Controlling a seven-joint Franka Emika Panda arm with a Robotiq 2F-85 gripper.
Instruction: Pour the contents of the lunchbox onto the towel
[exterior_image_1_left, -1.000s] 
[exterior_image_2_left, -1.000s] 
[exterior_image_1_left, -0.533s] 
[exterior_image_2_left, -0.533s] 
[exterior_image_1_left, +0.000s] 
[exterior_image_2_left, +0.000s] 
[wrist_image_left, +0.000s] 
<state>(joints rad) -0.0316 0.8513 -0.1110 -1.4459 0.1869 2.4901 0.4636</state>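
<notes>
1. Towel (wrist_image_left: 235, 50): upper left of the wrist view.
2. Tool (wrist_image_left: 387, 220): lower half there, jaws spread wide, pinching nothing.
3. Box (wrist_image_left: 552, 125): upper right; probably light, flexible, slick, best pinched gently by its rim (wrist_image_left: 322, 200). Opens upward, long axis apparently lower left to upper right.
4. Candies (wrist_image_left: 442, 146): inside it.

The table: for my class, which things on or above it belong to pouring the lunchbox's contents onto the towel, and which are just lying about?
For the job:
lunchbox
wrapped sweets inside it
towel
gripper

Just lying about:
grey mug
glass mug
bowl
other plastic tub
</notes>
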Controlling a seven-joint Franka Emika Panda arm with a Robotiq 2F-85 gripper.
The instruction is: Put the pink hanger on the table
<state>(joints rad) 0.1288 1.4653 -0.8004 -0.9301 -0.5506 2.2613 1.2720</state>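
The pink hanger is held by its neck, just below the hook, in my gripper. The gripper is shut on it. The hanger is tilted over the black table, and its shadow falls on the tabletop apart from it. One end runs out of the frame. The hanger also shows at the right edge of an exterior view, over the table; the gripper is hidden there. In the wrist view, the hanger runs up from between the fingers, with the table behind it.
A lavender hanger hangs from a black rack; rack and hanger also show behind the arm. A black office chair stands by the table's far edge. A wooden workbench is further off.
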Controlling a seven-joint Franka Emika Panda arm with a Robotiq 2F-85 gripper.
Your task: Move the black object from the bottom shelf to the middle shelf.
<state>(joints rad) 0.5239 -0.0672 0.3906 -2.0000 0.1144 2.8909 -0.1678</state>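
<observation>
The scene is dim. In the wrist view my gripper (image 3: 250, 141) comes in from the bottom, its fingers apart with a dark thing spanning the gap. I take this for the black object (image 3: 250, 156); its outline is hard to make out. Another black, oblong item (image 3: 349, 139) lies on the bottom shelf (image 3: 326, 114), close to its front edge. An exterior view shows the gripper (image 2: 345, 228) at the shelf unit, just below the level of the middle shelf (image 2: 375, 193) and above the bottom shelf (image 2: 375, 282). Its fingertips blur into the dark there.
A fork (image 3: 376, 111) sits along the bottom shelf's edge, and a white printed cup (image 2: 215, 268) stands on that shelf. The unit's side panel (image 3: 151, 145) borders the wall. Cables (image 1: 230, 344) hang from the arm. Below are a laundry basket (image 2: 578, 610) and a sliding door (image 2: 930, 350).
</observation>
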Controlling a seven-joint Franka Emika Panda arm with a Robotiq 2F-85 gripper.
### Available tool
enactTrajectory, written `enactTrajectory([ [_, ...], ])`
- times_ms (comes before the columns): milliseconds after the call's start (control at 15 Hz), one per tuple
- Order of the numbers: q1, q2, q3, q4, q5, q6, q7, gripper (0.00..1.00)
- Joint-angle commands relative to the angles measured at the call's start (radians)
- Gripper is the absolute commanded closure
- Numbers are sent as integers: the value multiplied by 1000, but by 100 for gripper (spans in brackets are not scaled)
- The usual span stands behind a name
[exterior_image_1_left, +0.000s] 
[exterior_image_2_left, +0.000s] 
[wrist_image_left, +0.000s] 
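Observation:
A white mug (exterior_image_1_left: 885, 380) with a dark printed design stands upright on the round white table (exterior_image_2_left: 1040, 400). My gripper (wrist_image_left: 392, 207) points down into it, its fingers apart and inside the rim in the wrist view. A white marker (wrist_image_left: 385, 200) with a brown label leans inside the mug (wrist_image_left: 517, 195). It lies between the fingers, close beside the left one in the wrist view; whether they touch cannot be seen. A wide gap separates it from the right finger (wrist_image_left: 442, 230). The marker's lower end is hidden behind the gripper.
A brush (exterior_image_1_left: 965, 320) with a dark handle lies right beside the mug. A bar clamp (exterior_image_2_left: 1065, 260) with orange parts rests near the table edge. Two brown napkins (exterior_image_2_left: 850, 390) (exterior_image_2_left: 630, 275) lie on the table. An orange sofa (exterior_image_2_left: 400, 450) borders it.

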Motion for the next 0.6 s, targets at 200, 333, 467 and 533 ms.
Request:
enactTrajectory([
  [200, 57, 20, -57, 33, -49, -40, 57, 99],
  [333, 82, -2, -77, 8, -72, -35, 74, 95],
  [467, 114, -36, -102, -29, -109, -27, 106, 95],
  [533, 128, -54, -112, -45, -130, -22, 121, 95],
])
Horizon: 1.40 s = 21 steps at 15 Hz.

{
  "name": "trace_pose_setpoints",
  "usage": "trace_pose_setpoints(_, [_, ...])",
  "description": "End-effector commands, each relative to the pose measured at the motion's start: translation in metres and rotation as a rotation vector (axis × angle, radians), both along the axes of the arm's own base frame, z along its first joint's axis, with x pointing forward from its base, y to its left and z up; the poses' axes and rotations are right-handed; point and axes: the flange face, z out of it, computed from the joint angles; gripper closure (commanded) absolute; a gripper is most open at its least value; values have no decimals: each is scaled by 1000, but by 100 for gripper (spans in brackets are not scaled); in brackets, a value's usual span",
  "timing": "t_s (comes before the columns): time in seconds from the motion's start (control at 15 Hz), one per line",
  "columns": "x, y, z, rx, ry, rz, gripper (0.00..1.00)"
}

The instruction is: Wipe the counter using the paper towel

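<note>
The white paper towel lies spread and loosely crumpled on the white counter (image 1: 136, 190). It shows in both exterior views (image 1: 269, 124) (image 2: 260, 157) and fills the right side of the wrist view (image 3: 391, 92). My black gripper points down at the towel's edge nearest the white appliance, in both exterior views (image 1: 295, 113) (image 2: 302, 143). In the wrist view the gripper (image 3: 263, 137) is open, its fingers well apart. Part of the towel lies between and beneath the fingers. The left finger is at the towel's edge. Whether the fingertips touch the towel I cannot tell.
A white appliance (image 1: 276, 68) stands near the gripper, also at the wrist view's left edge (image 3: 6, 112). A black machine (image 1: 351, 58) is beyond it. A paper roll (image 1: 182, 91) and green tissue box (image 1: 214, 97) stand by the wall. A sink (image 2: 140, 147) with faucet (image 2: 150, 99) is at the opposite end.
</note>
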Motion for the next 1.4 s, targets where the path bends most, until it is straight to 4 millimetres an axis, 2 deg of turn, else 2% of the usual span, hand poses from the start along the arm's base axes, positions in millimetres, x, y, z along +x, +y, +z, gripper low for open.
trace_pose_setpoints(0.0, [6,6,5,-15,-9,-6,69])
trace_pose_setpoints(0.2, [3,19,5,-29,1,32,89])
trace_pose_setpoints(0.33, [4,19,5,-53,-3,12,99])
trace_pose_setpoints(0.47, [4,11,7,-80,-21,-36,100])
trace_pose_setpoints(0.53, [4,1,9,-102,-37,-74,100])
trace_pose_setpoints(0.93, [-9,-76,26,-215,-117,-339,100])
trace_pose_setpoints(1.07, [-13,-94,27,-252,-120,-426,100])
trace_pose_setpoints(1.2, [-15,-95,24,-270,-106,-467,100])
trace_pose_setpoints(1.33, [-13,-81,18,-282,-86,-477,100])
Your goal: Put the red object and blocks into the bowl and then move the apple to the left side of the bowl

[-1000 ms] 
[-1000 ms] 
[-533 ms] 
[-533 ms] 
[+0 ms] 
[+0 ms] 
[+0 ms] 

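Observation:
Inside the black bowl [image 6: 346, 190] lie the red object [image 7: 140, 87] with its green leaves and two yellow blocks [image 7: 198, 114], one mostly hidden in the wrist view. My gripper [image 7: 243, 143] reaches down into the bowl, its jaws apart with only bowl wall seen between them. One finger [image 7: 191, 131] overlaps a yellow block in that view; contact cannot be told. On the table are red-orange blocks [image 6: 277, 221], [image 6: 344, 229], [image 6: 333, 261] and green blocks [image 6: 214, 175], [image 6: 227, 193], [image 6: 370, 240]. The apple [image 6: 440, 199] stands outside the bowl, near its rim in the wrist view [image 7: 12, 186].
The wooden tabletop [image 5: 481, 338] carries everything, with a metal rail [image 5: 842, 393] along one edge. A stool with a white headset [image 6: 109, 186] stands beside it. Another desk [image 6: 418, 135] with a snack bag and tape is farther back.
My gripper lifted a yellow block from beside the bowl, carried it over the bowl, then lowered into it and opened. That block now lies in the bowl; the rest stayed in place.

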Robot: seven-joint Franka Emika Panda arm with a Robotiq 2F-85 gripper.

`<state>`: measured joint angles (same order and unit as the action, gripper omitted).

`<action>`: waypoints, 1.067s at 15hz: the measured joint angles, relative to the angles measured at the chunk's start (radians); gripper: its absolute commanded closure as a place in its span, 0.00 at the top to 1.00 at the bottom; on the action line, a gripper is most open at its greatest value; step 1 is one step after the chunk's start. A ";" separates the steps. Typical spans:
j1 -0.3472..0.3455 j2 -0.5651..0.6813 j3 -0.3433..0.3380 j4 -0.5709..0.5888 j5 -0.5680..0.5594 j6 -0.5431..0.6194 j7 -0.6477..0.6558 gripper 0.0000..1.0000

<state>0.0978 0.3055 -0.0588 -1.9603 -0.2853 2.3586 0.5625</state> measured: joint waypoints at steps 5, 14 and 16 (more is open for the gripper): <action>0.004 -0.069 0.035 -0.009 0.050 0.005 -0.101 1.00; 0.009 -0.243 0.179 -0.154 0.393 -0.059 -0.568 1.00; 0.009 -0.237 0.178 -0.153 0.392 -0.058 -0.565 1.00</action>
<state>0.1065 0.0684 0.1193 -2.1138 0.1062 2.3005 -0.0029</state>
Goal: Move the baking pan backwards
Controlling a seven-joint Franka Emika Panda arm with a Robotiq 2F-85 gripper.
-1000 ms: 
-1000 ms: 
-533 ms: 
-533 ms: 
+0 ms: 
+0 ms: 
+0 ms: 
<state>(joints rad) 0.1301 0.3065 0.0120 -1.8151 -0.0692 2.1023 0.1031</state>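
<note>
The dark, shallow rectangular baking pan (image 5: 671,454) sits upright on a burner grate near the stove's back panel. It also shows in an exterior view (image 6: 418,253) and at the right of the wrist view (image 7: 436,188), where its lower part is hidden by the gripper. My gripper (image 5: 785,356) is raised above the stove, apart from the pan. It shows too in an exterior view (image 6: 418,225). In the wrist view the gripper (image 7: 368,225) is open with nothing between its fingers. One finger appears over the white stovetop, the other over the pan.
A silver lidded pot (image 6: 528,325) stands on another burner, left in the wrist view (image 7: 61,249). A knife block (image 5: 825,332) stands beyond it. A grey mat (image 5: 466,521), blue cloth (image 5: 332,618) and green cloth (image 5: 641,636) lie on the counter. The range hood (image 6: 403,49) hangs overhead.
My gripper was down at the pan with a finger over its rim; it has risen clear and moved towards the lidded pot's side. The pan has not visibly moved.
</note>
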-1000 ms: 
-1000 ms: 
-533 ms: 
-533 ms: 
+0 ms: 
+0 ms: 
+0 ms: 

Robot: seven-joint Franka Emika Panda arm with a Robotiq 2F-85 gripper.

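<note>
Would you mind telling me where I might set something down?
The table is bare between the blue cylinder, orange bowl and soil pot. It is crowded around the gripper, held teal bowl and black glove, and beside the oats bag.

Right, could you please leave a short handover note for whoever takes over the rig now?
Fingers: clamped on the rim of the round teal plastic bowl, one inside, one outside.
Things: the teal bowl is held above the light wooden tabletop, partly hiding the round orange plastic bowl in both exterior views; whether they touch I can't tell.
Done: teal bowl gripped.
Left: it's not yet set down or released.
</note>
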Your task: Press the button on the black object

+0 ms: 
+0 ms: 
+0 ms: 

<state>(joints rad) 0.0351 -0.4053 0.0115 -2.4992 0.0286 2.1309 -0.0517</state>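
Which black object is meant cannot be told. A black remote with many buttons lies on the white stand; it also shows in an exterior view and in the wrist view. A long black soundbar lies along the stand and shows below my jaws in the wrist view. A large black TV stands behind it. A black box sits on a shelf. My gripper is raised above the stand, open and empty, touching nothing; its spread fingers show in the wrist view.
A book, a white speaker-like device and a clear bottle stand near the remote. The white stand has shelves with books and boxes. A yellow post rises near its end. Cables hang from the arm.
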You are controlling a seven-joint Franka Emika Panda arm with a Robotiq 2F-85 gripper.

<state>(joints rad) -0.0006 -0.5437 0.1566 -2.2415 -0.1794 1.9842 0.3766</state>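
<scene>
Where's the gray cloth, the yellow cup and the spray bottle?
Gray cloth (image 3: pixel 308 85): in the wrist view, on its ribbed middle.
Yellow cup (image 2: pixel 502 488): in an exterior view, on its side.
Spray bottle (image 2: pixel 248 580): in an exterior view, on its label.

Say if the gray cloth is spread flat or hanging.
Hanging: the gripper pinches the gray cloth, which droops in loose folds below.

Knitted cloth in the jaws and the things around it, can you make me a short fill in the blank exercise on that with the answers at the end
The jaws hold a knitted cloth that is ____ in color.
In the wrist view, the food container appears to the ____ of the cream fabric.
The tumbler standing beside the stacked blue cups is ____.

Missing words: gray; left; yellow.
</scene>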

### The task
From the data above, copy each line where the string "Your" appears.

### Exercise solution
Your task: Move the black object from the bottom shelf to the middle shelf.
Your goal: Put the red object and blocks into the bowl and then move the apple to the left side of the bowl
Your task: Press the button on the black object

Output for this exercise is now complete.